Le cas de cette fille de 13 ans qui est décédée cette semaine interpelle plus d’un car on a appris qu’elle était mariée et enceinte… En tant que docteure en psychologie clinique, quel est votre avis de sur cette affaire ?

 

Dans ce cas, il y a beaucoup de personnes qui ont vu et qui sont restées tranquilles. Combien d’entre nous n’ont pas été dans des situations de non-assistance à personne en danger ? Pourquoi ?

 

Parce qu’on a peur à Maurice, on a peur de dire, peur d’ouvrir la bouche. On a aussi peur des conséquences et on préfère se taire. Il y a un médecin qui a dû suivre cette enfant, il y a une personne qui a marié cette enfant, il y a les parents, les voisins. Des personnes ont bien dû se rendre compte qu’elle ne venait plus à l’école. Qu’est-ce qui doit se passer pour ces enfants ?

 

Il faut les laisser livrés à eux-mêmes ou est-ce qu’il faut s’en inquiéter ? Et si on s’inquiète, est-ce qu’on le fait de son salon ? En tant que citoyen mauricien, si je vois qu’il y a un enfant à côté de moi qui est frappé, qui est maltraité, une enfant qui semble être enceinte et qui a 12-13 ans…qu’est-ce que je fais ? Oui, il y a beaucoup de personnes qui ne voient pas mais ceux qui voient, que font-ils ? Il y va de notre responsabilité.

 

Et l’exercice de sensibilisation et de prévention que vous comptez mettre sur place peut-il changer tout cela ?

 

On ne prétend pas changer quoi que ce soit.

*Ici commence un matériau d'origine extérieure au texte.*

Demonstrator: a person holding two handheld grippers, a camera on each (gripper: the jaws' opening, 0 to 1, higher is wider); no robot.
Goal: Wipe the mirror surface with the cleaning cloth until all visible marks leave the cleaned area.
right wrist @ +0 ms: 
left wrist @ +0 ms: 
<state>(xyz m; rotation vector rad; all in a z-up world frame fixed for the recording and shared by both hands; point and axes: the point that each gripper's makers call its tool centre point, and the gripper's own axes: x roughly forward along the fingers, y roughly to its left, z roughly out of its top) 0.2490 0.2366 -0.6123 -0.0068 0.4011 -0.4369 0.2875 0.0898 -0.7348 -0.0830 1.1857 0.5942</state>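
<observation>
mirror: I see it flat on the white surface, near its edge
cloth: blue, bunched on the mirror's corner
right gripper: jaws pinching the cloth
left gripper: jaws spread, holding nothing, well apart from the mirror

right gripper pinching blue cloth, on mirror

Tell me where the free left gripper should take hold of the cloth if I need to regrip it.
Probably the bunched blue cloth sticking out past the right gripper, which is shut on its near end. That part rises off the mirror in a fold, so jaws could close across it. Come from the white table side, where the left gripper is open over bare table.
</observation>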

Ce qu’on veut montrer, c’est qu’aujourd’hui, l’église catholique prend position sur les agressions sexuelles, que l’église est là pour accompagner ces enfants victimes d’abus et qu’on a à cœur ces enfants, qu’on a à cœur de donner des outils aux parents et aux éducateurs pour pouvoir accompagner nos enfants du mieux que possible. On veut juste montrer qu’on a le souci et qu’on s’inquiète des enfants mauriciens qui sont dans des situations à risques. C’est dans cette perspective qu’on veut apporter notre contribution, si minime soit-elle.

 

Bio express

 

Emilie Duval est docteure en psychologie clinique de l’Université de Sydney, en Australie. Elle est la directrice de projet dans le domaine de la psychologie au SeDEC et responsable de l’équipe de discipline en psychologie à l’ICJM. Elle est aussi formatrice en discipline positive des parents et personne ressource en discipline positive dans l’établissement et dans la classe. Elle est aussi membre du Kolektif Drwa Zanfan Morisien (KDZM) et membre de la Societé des Professionnels en Psychologie de l’île.